Required action
Check each line of the data below for the string "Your", then state how many have it and nothing else.

Records
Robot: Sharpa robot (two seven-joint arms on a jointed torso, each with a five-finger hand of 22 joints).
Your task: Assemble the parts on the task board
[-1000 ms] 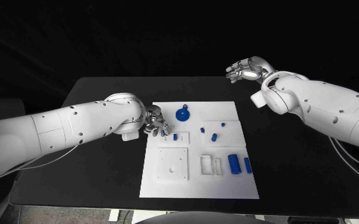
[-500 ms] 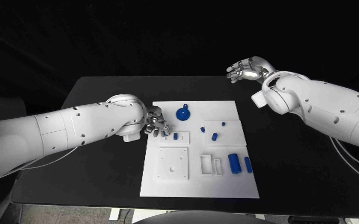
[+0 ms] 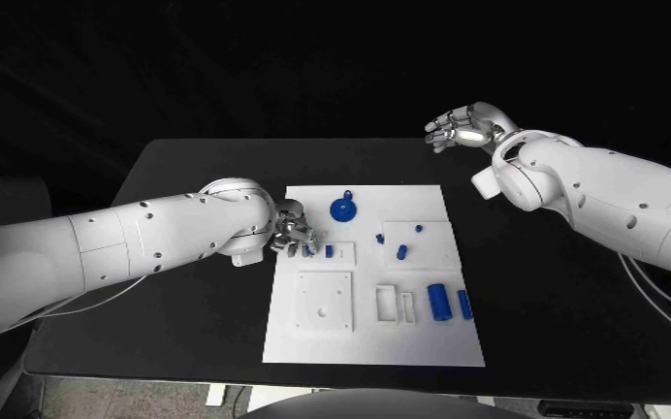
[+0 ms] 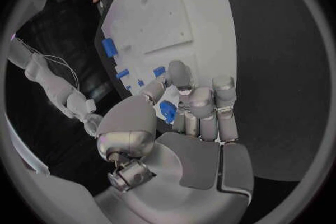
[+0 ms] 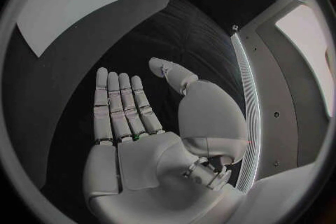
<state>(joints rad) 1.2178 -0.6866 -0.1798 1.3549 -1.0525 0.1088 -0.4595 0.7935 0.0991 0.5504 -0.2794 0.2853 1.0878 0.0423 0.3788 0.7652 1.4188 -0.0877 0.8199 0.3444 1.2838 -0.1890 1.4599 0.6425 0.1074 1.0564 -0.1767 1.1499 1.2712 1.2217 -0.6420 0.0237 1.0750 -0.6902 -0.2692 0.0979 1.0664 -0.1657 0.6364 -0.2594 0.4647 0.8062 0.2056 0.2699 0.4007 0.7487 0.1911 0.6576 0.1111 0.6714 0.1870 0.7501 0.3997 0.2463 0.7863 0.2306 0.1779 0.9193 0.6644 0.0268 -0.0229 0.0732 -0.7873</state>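
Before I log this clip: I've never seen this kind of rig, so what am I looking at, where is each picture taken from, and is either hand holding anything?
It is a robot with two white arms ending in silver hands, working at a black table. One picture looks down from its head; the two round ones come from cameras behind each wrist. The white plate is the task board, with small blue parts on it, among them a round blue gear. The left hand is at the board's edge; its wrist view shows a small blue part pinched in its fingers. The right hand is raised off beyond the board, fingers apart and empty.
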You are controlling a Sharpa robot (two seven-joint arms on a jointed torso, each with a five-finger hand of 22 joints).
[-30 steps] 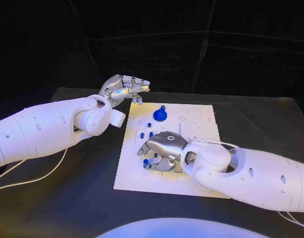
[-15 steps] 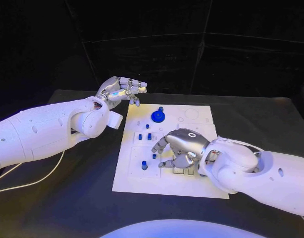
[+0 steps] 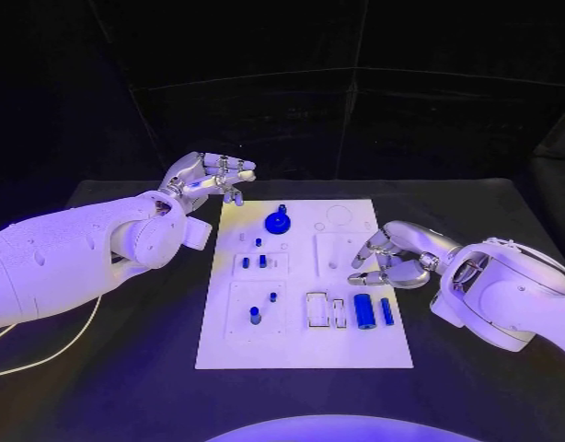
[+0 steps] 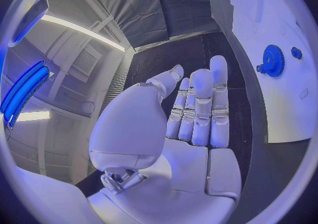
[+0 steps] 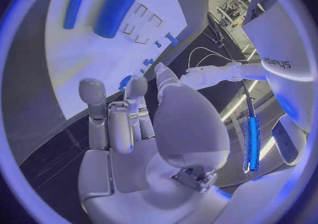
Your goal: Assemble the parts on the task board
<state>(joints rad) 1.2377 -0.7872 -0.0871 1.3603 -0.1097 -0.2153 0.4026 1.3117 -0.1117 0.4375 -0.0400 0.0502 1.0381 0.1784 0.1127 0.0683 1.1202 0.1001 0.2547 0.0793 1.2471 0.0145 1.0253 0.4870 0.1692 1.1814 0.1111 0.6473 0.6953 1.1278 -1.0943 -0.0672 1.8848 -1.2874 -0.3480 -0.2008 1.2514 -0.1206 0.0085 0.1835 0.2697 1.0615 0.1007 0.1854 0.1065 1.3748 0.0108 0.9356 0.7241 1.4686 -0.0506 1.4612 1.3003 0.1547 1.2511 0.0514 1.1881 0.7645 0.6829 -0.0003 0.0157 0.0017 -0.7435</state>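
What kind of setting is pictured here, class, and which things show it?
Probably a robotics test lab: a white task board with small blue parts lies on a black table, black curtains behind.

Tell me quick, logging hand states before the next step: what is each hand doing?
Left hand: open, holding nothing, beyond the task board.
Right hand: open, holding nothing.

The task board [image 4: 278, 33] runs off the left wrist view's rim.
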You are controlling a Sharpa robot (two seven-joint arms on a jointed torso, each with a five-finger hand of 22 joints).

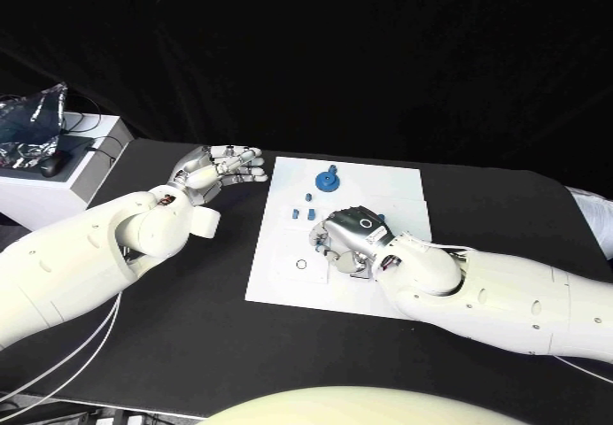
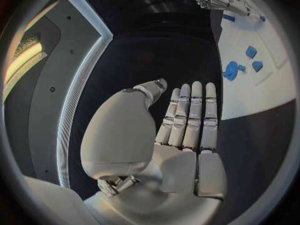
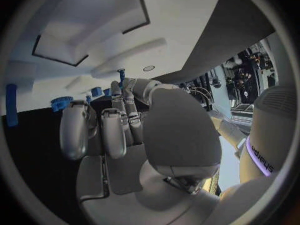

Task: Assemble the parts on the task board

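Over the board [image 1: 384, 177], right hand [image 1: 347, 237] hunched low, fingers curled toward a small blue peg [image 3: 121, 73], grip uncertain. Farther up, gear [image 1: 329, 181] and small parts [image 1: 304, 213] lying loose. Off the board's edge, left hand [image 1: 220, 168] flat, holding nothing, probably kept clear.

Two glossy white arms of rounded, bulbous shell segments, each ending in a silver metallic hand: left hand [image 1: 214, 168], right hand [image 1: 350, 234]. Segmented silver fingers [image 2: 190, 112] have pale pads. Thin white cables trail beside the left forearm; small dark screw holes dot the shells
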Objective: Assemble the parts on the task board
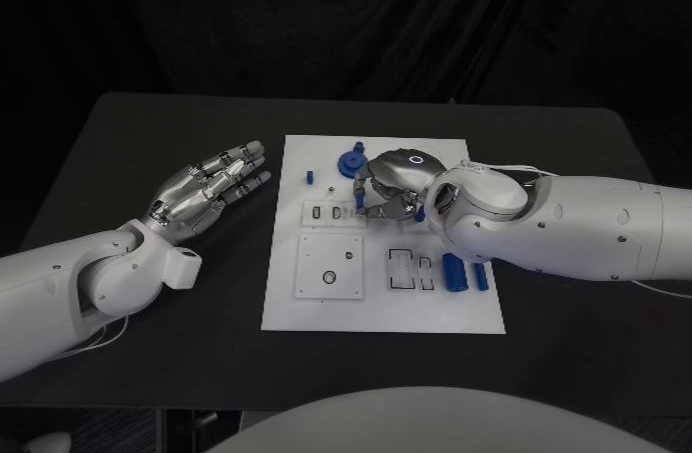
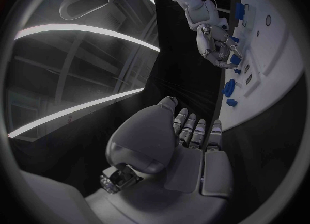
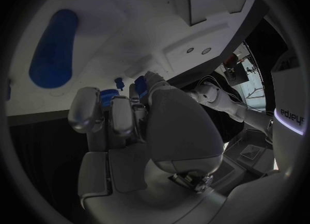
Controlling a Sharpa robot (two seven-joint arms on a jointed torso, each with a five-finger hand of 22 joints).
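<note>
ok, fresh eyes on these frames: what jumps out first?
The white task board stands out mid-table against the black top, dotted with small blue parts. The right hand is down over its far middle, fingers curled among the blue pieces there; whether it holds one cannot be told. The left hand hangs open beside the board's left edge, and a blue cylinder lies near the board's right edge.

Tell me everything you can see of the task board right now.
The task board is a flat white rectangular plate lying in the middle of the black table, long side running away from the robot. It carries a raised square panel with a small oval hole, several shallow slots, and small blue parts, including a blue cylinder lying flat. The right robot hand is over its far half; actual contact is unclear. The left robot hand rests beside it, apart.
</note>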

Solution to this exercise
2